In sh (dash in this case):

$ a=(12)
sh: 2: Syntax error: "(" unexpected

And the expansion of the variable was expanded from $a or the equivalent ${a} to the new syntax (and invalid in sh) `${a[@]}:

$ a=(aa bb cc)
$ printf '%s\n' "${a[@]}"

In simpler shells (ash in this case):

$ a=Strin-Of-Text
$ printf '%s\n' "$a"
ash: syntax error: bad substitution

It is unfortunate that such convoluted way of writing an array was chosen.

If I were to propose one new syntax, I'll probably would follow Perl lead and use something similar to "@a" for a list of values (or maybe #a or %a). That should be matter of some discussion to reach some consensus.

  • But that is not what was done (sadly), what was chosen was: ${a[@]}.

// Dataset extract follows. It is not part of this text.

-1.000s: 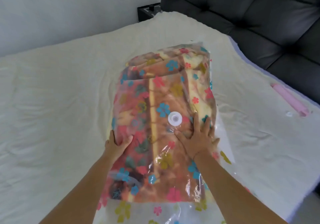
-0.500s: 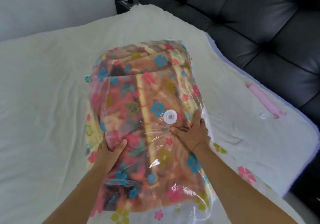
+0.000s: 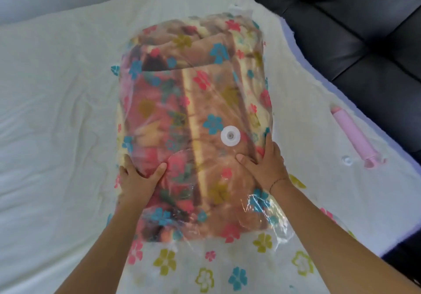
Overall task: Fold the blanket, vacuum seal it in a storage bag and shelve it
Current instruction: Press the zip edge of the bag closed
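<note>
A folded brown and pink blanket [image 3: 182, 102] lies inside a clear storage bag [image 3: 205, 264] printed with coloured flowers, in the middle of the bed. A round white valve [image 3: 230, 135] sits on the bag's top. My left hand [image 3: 136, 177] presses flat on the bag's near left part, thumb spread to the right. My right hand [image 3: 265, 166] presses flat on the bag just below and right of the valve, fingers pointing up along the bag's right side. The empty end of the bag spreads toward me.
The bag rests on a cream bed cover [image 3: 57, 111]. A pink hand pump [image 3: 355, 136] and a small white cap [image 3: 347, 159] lie at the right, near the bed's edge. A dark tufted headboard [image 3: 353, 31] runs along the far right.
The view has tipped down and closer over the bag. Both hands stay pressed on the bag in nearly the same spots.
</note>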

In short: For backwards compatibility, it is expected that the expansion of a simple variable $a results in only one value, not a list of values, furthermore, separated values.

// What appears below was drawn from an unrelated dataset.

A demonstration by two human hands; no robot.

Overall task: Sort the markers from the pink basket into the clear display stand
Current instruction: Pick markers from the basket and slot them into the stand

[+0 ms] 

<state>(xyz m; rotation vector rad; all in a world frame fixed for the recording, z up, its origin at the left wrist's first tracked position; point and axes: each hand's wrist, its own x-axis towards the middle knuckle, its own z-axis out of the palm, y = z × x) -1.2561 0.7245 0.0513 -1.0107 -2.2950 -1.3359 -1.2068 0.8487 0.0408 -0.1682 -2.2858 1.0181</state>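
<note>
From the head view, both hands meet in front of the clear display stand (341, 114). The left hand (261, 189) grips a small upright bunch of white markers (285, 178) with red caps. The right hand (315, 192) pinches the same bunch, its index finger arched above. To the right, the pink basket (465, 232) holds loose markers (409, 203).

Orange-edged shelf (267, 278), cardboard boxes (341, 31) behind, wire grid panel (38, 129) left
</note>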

As there are no arrays defined in POSIX, it may be in-effective to quote that in POSIX the definition of Parameter Expansion say:

The value, if any, of parameter shall be substituted.

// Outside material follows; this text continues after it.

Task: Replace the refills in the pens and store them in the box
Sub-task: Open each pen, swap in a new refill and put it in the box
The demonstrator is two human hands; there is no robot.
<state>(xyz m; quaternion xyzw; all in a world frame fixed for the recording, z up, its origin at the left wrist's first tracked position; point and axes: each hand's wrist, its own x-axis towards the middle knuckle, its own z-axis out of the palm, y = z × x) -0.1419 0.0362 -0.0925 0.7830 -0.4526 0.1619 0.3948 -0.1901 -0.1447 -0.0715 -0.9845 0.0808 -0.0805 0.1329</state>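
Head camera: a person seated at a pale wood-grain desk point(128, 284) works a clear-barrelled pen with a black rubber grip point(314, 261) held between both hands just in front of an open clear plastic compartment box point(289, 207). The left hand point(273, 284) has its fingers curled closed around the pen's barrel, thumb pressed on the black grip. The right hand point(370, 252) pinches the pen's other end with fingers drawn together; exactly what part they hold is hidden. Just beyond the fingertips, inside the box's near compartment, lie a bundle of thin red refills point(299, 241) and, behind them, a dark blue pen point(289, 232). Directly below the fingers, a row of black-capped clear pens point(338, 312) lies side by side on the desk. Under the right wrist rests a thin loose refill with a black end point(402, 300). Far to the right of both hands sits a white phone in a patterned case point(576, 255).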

And, well, actually, most shells print only an scalar with $a

bash(4.4)       : <1><====><1><2><3>
lksh            : <1><====><1><2><3>
mksh            : <1><====><1><2><3>
ksh93           : <1><====><1><2><3>
astsh           : <1><====><1><2><3>
zsh/ksh         : <1><====><1><2><3>
zsh             : <1><2><3><====><1><2><3>

So, for writting shell scripts, zsh[a] is the odd one.

Tested with this script:

a=(1 2 3)
printf '<%s>' $a '====';
printf '<%s>' "${a[@]}" ;

[a] Also yash. csh compatible shells not tested. Scripts with csh are a known problem.

  • 1
    There are many design flaws in Bourne shell that are fixed in zsh (in its default mode) but maintained for backward compatibility in other shells. This is not an explanation for array expansion since arrays didn't exist in Bourne shell. As soon as you have an array assignment, you're outside the realm of Bourne compatibility. I don't find this a believable motivation.
    – user41515
    Commented Jul 31, 2017 at 1:01
  • I did say: "in-effective quote". There are other elements in the answer. @WumpusQ.Wumbley
    – user232326
    Commented Jul 31, 2017 at 1:04
  • 2
    A good answer here doesn't require any comparison to zsh. It requires a demonstration of a problem that would have occurred in compatibility between Bourne and ksh, if ksh had adopted the "expand whole array" approach from the beginning. The inclusion of zsh in my question only serves to demonstrate that the approach is feasible (and that at least one person other than me thought it was a good enough idea to implement!)
    – user41515
    Commented Jul 31, 2017 at 1:12
  • 2
    I don't understand the backward compatibility claim. At the time arrays were created, any use of them at all would be incompatible with all previous shells. How then would any backward compatibility come into consideration?
    – user41515
    Commented Jul 31, 2017 at 1:21
  • 2
    But only if you used an array in your script, which makes it incompatible with shells predating the invention of array variables anyway!